Collection entries:

○ ○ ○ ○

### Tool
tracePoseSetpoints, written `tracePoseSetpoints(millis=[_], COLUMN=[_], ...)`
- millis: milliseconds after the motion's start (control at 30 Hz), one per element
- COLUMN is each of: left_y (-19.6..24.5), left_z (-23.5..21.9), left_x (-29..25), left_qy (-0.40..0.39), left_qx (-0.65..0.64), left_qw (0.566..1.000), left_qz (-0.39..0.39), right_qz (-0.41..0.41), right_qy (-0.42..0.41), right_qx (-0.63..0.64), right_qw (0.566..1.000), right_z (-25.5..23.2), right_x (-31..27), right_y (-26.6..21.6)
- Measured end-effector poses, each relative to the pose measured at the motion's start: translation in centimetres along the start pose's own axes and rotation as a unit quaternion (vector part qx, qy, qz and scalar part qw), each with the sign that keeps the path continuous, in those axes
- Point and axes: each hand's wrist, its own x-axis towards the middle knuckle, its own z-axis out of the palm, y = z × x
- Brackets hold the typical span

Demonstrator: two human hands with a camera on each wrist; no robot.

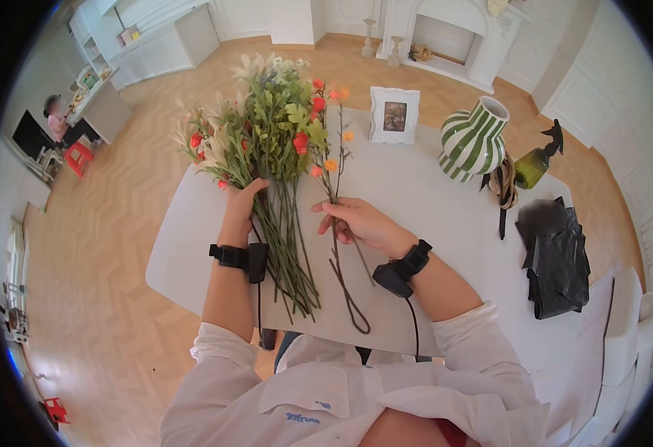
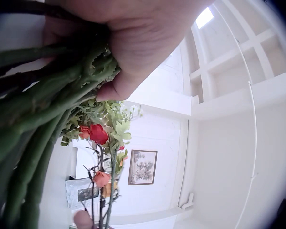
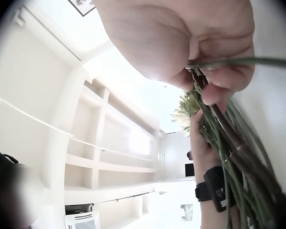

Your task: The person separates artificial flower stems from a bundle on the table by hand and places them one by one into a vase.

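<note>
My left hand (image 1: 244, 203) grips a thick bunch of artificial flowers (image 1: 278, 141) around its green stems (image 2: 43, 114). Pale lilies, red blooms and green leaves fan out above that hand, and the cut stem ends spread over the table below it. Beside the bunch, my right hand (image 1: 360, 222) pinches a few thin stems (image 3: 224, 124) with small orange and red flowers (image 1: 329, 165). One of these stems bends into a loop near the table's front edge. In the right wrist view, thumb and fingers close around the stems.
A white table (image 1: 408, 298) lies under both hands. Toward its back stand a white picture frame (image 1: 394, 115), a green-striped vase (image 1: 474, 141) and a green spray bottle (image 1: 533, 165). Ribbon rolls (image 1: 502, 185) and folded black plastic (image 1: 557, 264) lie at the right. A person (image 1: 58, 123) sits far left.
</note>
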Motion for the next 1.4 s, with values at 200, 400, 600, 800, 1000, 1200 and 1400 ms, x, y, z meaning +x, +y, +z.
tracePoseSetpoints(millis=[200,400,600,800,1000,1200,1400], left_y=[0.3,0.1,0.1,0.1,0.1,0.2,0.8], left_z=[0.1,0.1,0.0,0.1,0.1,0.0,0.4], left_x=[-0.3,-0.2,-0.1,-0.2,-0.2,-0.2,-0.9], left_qy=[0.001,0.002,-0.012,-0.015,-0.03,-0.051,-0.1], left_qx=[0.003,-0.005,-0.008,0.005,0.019,0.014,-0.103], left_qw=[1.0,1.0,1.0,1.0,0.999,0.998,0.99], left_qz=[-0.018,0.004,0.003,0.014,0.026,0.031,-0.017], right_qz=[-0.043,-0.16,-0.11,-0.035,-0.047,-0.217,-0.04], right_qy=[0.13,0.243,0.256,0.229,0.257,0.168,-0.058], right_qx=[-0.463,-0.488,-0.336,-0.248,-0.336,-0.372,-0.165], right_qw=[0.876,0.823,0.9,0.941,0.905,0.887,0.984], right_z=[-1.7,-3.1,-2.8,-3.8,-3.5,-1.9,0.2], right_x=[0.1,-0.3,-0.8,0.2,-0.3,-0.1,0.9], right_y=[-1.1,-1.1,-2.1,-1.0,-1.5,-1.9,-2.0])
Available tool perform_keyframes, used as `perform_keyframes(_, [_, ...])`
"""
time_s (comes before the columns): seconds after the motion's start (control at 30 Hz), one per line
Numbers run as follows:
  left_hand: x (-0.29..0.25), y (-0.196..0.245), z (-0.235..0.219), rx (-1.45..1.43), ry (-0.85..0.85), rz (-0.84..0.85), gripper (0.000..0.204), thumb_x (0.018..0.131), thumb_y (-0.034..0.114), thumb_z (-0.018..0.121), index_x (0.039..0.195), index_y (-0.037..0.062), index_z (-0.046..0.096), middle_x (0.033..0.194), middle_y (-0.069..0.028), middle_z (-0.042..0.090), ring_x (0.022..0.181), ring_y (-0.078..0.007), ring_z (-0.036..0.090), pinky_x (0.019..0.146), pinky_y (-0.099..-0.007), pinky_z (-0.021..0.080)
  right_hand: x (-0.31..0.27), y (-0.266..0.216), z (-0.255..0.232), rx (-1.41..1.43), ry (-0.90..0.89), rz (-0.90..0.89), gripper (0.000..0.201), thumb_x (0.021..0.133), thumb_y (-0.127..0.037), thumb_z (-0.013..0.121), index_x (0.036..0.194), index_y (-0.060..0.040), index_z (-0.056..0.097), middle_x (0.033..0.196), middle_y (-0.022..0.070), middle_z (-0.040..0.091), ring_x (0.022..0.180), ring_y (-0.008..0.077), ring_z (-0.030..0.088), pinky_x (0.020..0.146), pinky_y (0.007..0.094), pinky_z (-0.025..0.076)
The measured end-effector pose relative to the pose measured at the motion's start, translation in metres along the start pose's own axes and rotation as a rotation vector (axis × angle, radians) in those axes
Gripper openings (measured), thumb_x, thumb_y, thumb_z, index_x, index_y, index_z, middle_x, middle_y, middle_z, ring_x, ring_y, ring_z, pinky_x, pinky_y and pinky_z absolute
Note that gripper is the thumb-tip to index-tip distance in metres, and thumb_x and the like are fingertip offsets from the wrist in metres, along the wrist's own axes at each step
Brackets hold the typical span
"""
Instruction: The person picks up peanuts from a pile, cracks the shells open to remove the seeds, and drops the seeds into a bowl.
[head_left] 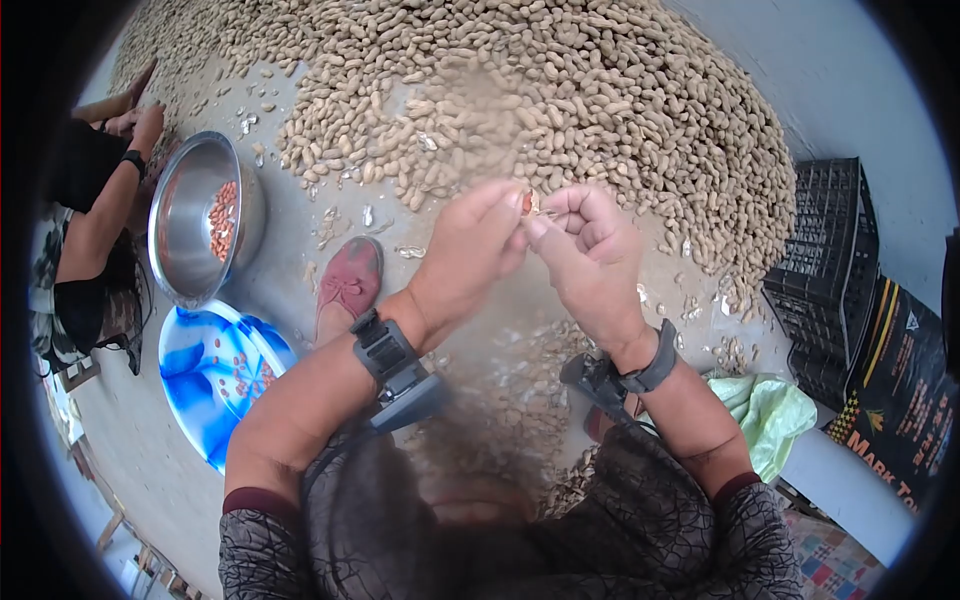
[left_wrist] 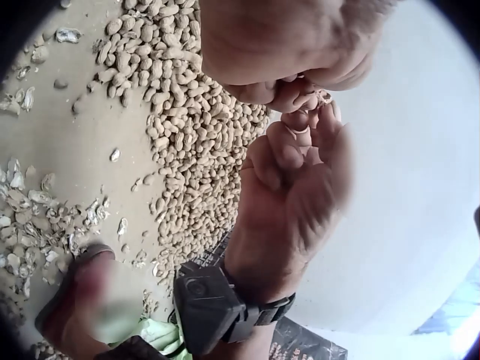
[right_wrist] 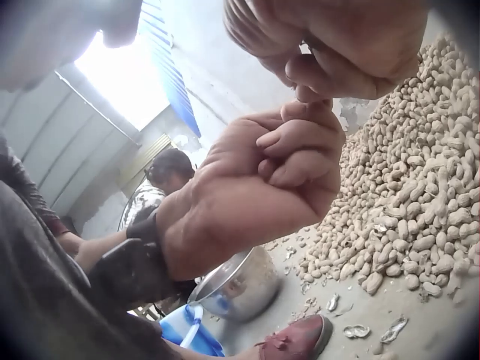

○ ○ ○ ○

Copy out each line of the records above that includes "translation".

- Measured end-effector poses, each relative to the pose measured at the motion's start: translation in centimetres along the start pose's own axes and rotation as a unit quaternion (vector part qx, qy, qz and scalar part qw), each with the sign that keeps the path continuous, in those axes
The measured end-effector pose relative to the pose measured at the motion's start, translation in metres along the start pose's own axes and rotation as a rotation vector (axis × angle, radians) in those axes

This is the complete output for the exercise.